2. Prepare the prompt template for AI personas: For each segment, use this template:
You are simulating a [persona description].
Here is the new credit card being tested: ""[Insert product bundle description here]""
Please rate, on a scale from 0 (not at all likely) to 100 (extremely likely), how likely you would be to apply for this card based on your needs and lifestyle. Then, briefly explain your reasoning in 2–3 sentences, focusing on what appeals to you and what might hold you back.
3. Run the prompt for each feature bundle and persona: For each of the three audience segments, run the above prompt for each feature bundle (travel perks, cashback, low interest). For broader perspective, generate 5–10 responses per segment-bundle pair, varying the wording slightly (""What stands out most about the offer?"" or ""How does this card compare to your current card?"").
4. Organize and score the responses: Collect the numeric ratings and qualitative explanations. Tag key themes in each explanation, such as ""mentions annual fee,"" ""likes travel perks,"" ""concerned about interest rate,"" ""values cashback,"" or ""mentions family benefits.""
5. Compare and summarize by segment: For each segment, average the numeric likelihood ratings for each bundle.
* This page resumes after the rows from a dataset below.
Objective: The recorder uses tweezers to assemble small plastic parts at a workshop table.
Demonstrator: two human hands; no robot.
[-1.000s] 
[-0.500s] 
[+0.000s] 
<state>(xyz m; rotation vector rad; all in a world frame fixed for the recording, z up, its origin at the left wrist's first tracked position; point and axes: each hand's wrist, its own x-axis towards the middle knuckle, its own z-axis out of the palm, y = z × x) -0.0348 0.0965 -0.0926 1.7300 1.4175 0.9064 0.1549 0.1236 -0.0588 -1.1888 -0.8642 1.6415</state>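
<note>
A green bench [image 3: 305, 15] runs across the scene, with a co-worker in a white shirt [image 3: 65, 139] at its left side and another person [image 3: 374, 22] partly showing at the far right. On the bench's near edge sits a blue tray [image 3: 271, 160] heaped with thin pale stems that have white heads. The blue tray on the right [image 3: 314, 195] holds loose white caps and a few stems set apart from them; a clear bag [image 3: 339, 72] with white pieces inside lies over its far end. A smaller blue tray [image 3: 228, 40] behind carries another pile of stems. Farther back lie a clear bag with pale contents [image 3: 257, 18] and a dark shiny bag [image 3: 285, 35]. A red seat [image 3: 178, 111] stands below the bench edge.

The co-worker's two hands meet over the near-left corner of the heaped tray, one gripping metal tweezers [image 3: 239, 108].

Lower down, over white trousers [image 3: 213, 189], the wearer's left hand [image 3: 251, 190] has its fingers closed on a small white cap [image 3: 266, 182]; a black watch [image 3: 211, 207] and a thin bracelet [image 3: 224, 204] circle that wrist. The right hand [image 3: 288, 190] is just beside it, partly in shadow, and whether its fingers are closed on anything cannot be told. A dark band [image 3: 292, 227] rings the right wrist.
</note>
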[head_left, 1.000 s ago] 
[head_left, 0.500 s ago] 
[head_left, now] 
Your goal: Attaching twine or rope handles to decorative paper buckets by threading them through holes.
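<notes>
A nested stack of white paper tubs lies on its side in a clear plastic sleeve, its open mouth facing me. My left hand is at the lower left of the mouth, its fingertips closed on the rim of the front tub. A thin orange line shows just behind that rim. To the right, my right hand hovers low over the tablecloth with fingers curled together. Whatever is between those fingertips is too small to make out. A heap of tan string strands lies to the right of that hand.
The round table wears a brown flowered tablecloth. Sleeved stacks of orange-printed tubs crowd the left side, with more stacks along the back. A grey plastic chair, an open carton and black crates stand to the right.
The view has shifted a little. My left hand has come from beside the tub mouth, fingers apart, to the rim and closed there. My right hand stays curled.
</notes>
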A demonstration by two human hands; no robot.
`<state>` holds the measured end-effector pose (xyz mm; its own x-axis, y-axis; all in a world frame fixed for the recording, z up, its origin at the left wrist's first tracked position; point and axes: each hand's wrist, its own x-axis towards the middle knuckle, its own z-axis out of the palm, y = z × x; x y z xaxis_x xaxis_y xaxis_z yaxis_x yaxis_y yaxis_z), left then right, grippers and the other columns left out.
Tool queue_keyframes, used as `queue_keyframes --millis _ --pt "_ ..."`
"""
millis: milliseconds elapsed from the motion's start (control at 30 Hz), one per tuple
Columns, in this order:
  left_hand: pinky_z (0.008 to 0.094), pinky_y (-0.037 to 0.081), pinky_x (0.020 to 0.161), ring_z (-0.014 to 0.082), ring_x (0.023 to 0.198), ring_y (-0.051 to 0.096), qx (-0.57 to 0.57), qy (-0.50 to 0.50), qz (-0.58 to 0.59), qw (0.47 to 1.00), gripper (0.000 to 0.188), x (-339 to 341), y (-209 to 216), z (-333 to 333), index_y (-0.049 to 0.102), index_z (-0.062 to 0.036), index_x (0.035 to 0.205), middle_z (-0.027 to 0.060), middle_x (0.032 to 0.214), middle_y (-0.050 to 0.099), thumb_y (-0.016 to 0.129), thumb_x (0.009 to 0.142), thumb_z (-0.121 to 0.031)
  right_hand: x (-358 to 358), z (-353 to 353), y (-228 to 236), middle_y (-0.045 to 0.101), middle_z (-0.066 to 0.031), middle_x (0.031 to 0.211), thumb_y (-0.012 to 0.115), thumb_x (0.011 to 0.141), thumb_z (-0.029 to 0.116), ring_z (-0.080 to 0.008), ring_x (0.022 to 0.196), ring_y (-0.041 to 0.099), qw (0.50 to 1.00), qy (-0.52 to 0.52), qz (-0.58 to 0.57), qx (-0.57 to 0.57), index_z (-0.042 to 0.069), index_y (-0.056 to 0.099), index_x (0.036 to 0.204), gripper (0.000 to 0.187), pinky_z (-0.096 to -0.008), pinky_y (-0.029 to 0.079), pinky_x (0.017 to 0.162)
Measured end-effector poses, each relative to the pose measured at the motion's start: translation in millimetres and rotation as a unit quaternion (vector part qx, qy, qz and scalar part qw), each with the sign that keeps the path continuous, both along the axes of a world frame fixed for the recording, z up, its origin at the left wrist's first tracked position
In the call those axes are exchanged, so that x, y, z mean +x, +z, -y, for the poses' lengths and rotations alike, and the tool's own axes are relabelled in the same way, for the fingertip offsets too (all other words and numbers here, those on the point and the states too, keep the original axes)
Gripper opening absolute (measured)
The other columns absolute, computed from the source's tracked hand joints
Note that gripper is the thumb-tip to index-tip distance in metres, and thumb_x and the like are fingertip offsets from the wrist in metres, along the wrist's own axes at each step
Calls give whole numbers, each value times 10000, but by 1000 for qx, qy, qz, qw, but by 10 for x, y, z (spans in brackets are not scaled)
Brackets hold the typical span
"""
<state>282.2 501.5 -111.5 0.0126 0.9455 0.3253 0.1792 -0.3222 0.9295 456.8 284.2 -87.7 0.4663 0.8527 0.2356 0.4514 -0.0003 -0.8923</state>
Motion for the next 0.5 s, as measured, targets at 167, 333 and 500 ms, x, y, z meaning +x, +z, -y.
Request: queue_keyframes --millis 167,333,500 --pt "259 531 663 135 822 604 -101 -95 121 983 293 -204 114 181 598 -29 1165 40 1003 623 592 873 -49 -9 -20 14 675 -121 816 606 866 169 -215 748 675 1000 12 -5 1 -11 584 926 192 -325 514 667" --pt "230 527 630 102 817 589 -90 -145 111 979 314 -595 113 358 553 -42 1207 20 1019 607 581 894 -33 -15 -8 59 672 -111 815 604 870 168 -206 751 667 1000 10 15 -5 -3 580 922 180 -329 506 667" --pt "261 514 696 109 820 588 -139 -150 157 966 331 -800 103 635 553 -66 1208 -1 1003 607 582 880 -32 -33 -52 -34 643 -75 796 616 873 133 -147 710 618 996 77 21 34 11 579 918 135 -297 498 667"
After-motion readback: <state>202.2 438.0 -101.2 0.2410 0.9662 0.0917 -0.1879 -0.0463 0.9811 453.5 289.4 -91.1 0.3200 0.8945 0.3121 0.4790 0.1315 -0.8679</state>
Summarize which features or drawbacks are mentioned most frequently in the explanations. Look for patterns—such as high-income travelers valuing perks even at higher annual fees, or families focusing on practical benefits.
6. Optional: Probe for objections or dealbreakers: For each segment and bundle, add a follow-up prompt:
What, if anything, would stop you from applying for this card? Is there a feature or term that would make you reconsider?
🤔 What should I expect?
You'll get a clear, directional view of which card features are most and least attractive to different customer segments, backed by both quantified intent scores and authentic-sounding feedback. This allows the team to focus product messaging, identify points of friction, and prioritize bundles for further real-world testing or development.